昔駄菓子をよく買っていた公園の鼻先にある店も今はもう潰れている。だけど自動販売機が残っていたので、冷たい缶コーヒーを二本買う。
「どうぞ。奢って貰ったお礼です」
「ありがとう」
公園内のベンチに隣り合って座る。プルタブを押して缶コーヒーを飲……あ゛あ゛あ゛苦いいいい!!
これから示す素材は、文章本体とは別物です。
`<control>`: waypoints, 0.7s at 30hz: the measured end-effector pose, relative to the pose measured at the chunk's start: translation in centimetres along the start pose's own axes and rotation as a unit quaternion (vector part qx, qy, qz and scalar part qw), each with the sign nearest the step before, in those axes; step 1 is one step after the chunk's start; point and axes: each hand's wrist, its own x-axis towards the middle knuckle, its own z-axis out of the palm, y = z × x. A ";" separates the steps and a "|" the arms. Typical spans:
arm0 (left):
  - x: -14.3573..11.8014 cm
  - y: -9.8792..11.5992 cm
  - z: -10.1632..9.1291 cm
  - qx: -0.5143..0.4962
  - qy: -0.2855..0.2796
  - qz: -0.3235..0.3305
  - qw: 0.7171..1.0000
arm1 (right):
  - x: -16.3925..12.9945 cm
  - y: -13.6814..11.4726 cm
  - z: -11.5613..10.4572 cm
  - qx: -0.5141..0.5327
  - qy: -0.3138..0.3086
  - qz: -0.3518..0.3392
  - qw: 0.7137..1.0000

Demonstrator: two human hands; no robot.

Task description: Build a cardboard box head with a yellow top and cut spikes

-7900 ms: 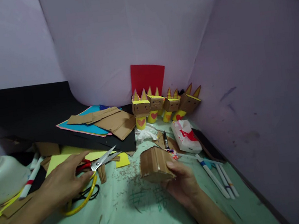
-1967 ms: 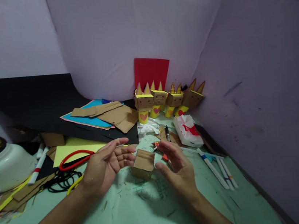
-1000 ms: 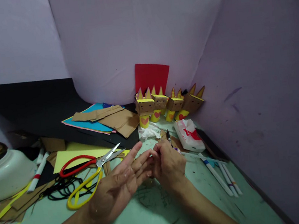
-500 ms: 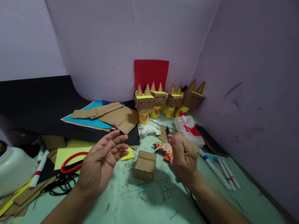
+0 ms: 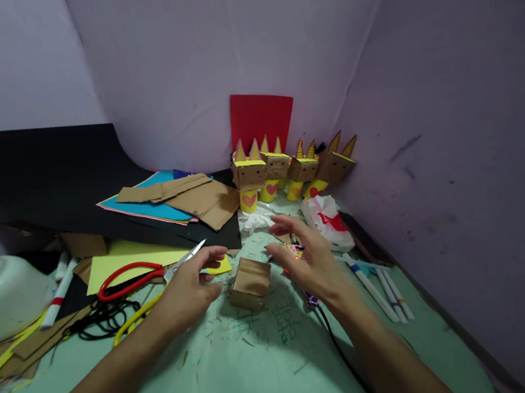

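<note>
Our left hand (image 5: 188, 290) and right hand (image 5: 307, 261) now sit low on either side of the small cardboard box (image 5: 250, 282), which stands on the green table (image 5: 248, 379) between them. Half a second ago both were lifted and further from it, the right curled into a loose fist; a second ago they were joined in front of us, covering the box. So the hands have parted, dropped and closed in, and we judge them to be about to take hold of the box again.

The left hand is half open, fingers bent and relaxed, thumb just short of the box's near-left corner; we see no contact, and it holds nothing. The right hand is spread wide, palm down, hovering just beyond and to the right of the box, also empty.

Just left of the left hand lie the red and yellow scissors (image 5: 142, 280), blades pointing past its fingertips toward a yellow paper scrap (image 5: 218, 266). Beyond the right hand stand four finished cardboard figures (image 5: 288, 170); to its right lie white marker pens (image 5: 375, 285).
</note>
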 end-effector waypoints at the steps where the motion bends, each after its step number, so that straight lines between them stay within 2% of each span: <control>1: 0.0 -0.1 0.1 0.012 -0.009 -0.004 1.000 | -0.2 -0.2 0.1 -0.011 -0.045 0.003 0.999; 4: 0.2 -0.6 0.4 0.026 -0.019 -0.010 0.999 | -1.2 -0.7 1.0 -0.051 -0.172 0.013 0.984; 7: 0.4 -0.9 0.5 0.022 -0.002 -0.013 1.000 | -1.7 -0.9 2.0 -0.077 -0.229 0.036 0.970; 9: 0.5 -0.8 0.3 0.006 0.015 -0.019 1.000 | -1.6 -0.7 2.2 -0.038 -0.206 0.059 0.976; 12: 0.3 -0.5 0.1 -0.060 0.020 -0.009 0.998 | -1.0 -0.1 2.1 0.151 -0.134 0.096 0.975; 14: 0.0 -0.4 0.0 -0.119 -0.009 0.018 0.993 | -0.7 0.4 2.2 0.299 -0.080 0.106 0.945; 16: -0.3 -0.5 0.1 -0.149 -0.062 0.052 0.986 | -0.7 0.6 2.7 0.397 -0.049 0.104 0.910; 19: -0.7 -0.6 0.5 -0.136 -0.134 0.084 0.978 | -1.1 0.8 3.8 0.453 -0.083 0.109 0.881; 21: -0.8 -0.6 0.8 -0.098 -0.129 0.095 0.982 | -1.4 0.8 4.2 0.451 -0.118 0.093 0.880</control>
よく缶の説明を読むと、無糖だった。苦いコーヒーなど飲めるかぁ! と脳内だけで叫んでいる私の横で、男性は普通に飲んでいた。
「えっと、本題に入りますが」
「ああ」
「絞殺犯ですか?」
男性の答えを待つ間、冷たい缶で手を冷やしてみる。夏の暑さにはちょうど良いだろう。というか、飲めないんだったらこうするしか使い道がないじゃないか!
男性はさっきと同じように、
「そうだ」
軽い口調で答えた。
「ふーん、そうなんですか」改めて公園、そして公園の外に人がいないことを確認してから、「私は刃物です」こっちも答える。
「へえ、そうなのか」
察してはいたのだろうか、男性は先程と違い目立った反応を見せることは無かった。
とりあえずそれを確認したら今度は、
「何でですか?」動機だろうか。
じっと手の内にある缶コーヒーを見つめて、答えが返って来る。
「金が欲しい。それだけだ」
「金? 何でですか」
「お前も見ただろ? あの教会」
「え? はい。……あ」
廃れかけた教会と、そこ以外に居場所の無い子供達。そしてこの人はそこの卒業生……そうか。
「オレは人を殺して金を手に入れているんだよ」
「教会を潰さない為にですか?」
ただでさえギリギリの生活であろう教会には、多くの子供達がいる。幼い子もいるし高校生ぐらいの子もいるらしいし、とにかく生活費が大変だろう。これから成長していくとどんどん出費も多くなってくしなあ。
男性は私の問に頷き、そして「あれ? 凪じゃないか」
声に振り向く。棺先生が立っていた。
ポニーテールにした髪を振って棺先生がこちらにやって来る。私と、そして男性を見て少し首を傾げる。
「……彼氏?」
「違う」「違います」
何を言ってるんだこの人は。と言う目をしている男性に棺先生は興味深そうな視線を向けていた。男性の方も棺先生をじっと眺め、疑問を口にする。
「その髪と目、染めてんのか?」
「うん。染めてるしカラコンだぜ」
大体同年齢に見える二人はどこか大人の雰囲気がする。どっちも格好良いし、茜がいたら歓喜するだろうな。
そして棺先生は私に尋ねた。
「どういう関係?」
「あー……………………」何て答えるべきか少し迷った結果、「…………お仲間です」そう答えた。
「お仲間?」不思議そうに首を傾げる男性と、
「…………ああ!」納得したように笑う棺先生。
そして男性に向き直り、
「お前も殺人犯なんだね!」
ニッコリしながらそう言った。
「!?」
明らかに驚愕する男性。『お仲間』と言っただけで殺人犯呼ばわりされるとは思ってもみなかったのだろう。実際殺人犯だけど。
そんな男性を見て棺先生はニコニコ笑う。
「俺もなんだよー。この子も。あともう一人いるし」
「え……マジかよ?」
「マジマジ、大真面目」
うわあ……と呟いて男性は苦笑いをする。
「ところでお前の名前なんて言うんだ?」
そう言えばこの人の名前聞いてなかったな。
「……佐々木」
「名前は?」
「雪」
冬生まれなのだろうか。だとしたら同じだな。私の誕生日は二月後半だし。先生とか藍川の誕生日はいつなんだろう。
「へえ、雪かー……雪りんって呼んで良い?」
からかうような口調で棺先生が尋ねる。
「ふざけるな」
勿論佐々木さんは即答。
「えー良いじゃん雪りん。ゆっきーでも良いけど?」
「オレが良くない!」
「可愛いよゆっきー」
「死ね」
まるで子供のようにからかい、からかわれ。そんな大人二人を見ながら、
「……飲むしかないかなー」
既にぬるくなった缶コーヒーの処分方を考えていた。